TV Time, the popular TV and movie-watching app whose termination is pending is prompted more than 25,000 users report against closing it, it kind of restarts.
One of the original founders of the app, Antonio Pintosays it’s building a new TV-watching app, Bingerswhich will attempt to rebuild the best features of TV Time while also touching on the issues that have preoccupied him all these years.
Bingers will offer existing TV Time users a potential lifeline soon after the original app disappears from the app stores. It also gives the existing social community another place to continue discussing TV episodes, which not all TV watch apps offer. According to data from the application information provider AppfiguresTV Time has more than 26.4 million lifetime installs, many of these users potentially help build the new app’s community.
Pinto, who is based in Paris, sold his app, then called TVShow Time, to Whipclip (now Whip Media) in 2016 after the company promised it could significantly grow the app’s user base thanks to its Los Angeles ties. When he heard that the app was going down as Whip Media shifted its focus to artificial intelligence, Pinto said he felt sad.
“Sad because TV time has been a part of my life for so many years. And sad because this community has been like my other family. Reading the community’s reactions after every episode has become a ritual for me and many others,” Pinto wrote in a blog post on the new Bingers website.
“I decided to build the new home where the TV Time community could go. I wanted to rebuild all of TV time[‘s] great features, but also to fix everything that has always bothered me,” he said.


Specifically, the new Bingers app will address TV Time’s performance issues, which often caused the app to load slowly and make it expensive to run. Pinto claims that high server costs led to the shutdown, noting that the premium membership plan only covered about 10% of those costs due to the size of its community.
Instead, Bingers is designed to keep its server costs down, making it more sustainable, Pinto claims.

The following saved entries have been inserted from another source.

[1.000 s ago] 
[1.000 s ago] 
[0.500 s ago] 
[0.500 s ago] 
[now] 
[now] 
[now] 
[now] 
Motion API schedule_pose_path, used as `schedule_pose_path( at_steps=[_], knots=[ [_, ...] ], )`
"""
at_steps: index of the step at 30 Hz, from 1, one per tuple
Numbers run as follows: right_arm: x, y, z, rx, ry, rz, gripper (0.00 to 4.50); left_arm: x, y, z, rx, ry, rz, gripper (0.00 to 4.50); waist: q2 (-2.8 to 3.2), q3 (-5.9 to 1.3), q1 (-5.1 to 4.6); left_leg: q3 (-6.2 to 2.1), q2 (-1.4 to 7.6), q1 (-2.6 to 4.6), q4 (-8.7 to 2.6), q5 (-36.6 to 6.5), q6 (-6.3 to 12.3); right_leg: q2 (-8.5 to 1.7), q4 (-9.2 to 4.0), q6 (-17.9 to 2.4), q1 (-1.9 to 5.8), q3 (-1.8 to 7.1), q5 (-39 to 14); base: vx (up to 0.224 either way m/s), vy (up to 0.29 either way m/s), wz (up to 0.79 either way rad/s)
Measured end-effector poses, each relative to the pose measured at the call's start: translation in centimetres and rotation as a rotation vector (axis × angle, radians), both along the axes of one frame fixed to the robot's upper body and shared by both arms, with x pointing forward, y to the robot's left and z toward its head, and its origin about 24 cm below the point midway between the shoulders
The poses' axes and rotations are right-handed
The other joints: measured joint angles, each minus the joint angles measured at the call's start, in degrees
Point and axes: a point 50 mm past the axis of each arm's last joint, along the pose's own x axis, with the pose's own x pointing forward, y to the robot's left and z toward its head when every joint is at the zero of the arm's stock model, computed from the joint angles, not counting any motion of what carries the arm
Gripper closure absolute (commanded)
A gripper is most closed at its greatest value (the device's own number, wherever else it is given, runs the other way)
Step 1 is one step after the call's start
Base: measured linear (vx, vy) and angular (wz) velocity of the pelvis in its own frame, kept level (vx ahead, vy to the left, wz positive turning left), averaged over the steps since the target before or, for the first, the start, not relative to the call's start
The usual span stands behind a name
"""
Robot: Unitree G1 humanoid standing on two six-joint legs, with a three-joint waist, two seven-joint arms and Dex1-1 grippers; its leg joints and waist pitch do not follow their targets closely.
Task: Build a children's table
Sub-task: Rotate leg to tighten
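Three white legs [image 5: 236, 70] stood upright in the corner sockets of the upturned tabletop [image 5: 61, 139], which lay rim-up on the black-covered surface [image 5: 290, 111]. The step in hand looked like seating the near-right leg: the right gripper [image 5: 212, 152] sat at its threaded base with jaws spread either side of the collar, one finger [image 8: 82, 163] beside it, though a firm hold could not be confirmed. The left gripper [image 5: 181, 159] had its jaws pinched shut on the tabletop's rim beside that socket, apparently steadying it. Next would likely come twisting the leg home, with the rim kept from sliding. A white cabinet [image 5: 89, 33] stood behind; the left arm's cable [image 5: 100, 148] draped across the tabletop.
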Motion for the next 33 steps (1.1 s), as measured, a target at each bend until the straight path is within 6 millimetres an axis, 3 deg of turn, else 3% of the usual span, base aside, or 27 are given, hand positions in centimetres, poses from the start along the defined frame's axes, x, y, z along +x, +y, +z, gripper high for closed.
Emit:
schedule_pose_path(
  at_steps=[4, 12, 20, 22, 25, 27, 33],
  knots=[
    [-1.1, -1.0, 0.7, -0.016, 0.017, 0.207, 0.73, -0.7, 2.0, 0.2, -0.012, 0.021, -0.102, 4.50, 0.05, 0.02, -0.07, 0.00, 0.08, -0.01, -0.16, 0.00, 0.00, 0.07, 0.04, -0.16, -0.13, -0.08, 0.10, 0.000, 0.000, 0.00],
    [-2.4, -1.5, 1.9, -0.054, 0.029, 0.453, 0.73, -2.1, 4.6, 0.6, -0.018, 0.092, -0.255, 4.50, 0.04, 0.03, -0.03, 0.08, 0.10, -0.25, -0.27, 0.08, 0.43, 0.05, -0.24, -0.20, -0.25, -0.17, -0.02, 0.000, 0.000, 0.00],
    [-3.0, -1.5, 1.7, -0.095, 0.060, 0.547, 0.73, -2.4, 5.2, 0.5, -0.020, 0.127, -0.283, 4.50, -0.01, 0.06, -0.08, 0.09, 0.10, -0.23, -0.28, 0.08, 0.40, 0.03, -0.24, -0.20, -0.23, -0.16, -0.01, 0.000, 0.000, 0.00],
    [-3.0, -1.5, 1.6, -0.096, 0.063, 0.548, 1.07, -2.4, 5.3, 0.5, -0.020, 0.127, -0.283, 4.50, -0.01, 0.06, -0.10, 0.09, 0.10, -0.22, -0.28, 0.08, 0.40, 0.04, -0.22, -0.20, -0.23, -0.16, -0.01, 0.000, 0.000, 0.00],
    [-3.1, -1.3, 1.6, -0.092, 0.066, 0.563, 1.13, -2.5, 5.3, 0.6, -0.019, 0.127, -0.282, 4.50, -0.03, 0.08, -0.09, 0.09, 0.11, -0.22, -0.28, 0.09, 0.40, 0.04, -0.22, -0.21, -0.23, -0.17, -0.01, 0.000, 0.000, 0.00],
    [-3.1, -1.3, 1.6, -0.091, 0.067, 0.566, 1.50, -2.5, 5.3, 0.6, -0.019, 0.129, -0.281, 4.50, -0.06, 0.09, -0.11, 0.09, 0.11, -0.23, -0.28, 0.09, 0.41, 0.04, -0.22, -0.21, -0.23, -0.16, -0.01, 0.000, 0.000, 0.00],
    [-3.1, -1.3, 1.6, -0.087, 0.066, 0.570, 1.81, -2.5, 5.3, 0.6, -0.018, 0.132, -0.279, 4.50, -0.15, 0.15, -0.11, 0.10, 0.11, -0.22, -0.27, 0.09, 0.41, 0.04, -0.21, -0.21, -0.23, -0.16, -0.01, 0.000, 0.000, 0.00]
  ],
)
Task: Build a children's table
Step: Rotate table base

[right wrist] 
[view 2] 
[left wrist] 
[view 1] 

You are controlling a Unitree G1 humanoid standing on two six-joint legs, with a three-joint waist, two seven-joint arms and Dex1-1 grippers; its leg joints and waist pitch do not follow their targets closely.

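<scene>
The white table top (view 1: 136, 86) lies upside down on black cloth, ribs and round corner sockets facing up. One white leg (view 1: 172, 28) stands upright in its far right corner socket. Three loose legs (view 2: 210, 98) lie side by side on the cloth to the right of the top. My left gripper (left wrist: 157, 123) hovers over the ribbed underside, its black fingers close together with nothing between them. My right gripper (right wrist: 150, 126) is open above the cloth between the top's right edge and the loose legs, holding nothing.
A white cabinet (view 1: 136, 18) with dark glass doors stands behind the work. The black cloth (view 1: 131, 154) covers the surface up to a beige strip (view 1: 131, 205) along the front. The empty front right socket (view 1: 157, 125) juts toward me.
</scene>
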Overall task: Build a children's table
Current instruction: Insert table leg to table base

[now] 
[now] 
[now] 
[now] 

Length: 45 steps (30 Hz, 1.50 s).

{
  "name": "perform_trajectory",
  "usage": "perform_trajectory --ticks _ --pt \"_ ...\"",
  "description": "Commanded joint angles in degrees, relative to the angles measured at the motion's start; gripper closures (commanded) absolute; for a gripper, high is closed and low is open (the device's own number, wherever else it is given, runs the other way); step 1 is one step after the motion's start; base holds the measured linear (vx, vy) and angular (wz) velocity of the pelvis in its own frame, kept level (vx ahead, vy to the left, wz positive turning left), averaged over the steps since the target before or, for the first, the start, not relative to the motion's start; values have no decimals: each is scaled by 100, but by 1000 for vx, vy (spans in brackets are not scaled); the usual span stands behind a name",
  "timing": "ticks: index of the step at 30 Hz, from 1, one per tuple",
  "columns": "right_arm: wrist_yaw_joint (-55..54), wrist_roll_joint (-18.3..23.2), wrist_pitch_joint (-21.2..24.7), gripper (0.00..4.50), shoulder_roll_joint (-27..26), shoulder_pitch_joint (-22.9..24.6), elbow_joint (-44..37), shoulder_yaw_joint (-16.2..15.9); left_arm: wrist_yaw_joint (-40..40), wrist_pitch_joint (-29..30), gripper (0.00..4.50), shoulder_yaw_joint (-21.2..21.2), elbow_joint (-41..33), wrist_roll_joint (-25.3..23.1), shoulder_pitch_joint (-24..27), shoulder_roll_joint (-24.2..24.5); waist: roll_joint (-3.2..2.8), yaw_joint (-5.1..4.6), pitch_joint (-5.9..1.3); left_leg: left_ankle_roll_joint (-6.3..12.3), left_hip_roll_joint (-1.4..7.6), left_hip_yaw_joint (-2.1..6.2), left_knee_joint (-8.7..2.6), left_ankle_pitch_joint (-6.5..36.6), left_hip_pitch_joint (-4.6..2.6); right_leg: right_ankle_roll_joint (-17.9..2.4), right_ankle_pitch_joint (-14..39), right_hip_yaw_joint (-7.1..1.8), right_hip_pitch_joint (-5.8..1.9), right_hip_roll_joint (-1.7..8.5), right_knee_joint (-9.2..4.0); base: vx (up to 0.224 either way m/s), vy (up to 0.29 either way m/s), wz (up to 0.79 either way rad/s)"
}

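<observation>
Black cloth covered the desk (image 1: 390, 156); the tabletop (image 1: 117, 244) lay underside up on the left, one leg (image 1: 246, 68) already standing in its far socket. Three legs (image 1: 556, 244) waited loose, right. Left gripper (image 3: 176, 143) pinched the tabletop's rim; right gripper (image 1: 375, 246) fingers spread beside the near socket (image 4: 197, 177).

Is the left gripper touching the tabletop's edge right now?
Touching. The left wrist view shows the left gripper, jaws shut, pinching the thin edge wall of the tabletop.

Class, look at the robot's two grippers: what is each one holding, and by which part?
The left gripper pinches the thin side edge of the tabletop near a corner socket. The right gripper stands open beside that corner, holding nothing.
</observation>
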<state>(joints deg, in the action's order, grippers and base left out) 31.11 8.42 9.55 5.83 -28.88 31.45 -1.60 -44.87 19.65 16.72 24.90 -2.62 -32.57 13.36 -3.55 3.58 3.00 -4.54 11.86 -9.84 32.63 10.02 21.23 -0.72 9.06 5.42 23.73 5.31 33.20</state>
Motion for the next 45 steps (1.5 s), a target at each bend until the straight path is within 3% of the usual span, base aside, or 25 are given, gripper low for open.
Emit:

It will also allow the app to respond more quickly when users mark an episode as watched, even when millions of others are logged in at the same time.


The developer tells TechCrunch that the new app will be available on the App Store and Google Play by the end of July 2026. Until then, the site is collecting entries for a waiting list which will notify users when the new app is ready for release.
Of course, Bingers will also be able to import data from users’ TV Time files, available through the app GDPR compliant export tool before its removal from app stores on July 15. By importing user files, Pinto says Bingers will be able to recreate TV Time’s community comments as well.
File import is already up and running on the Bingers website, so your TV viewing history will already be available when the app launches in the app stores.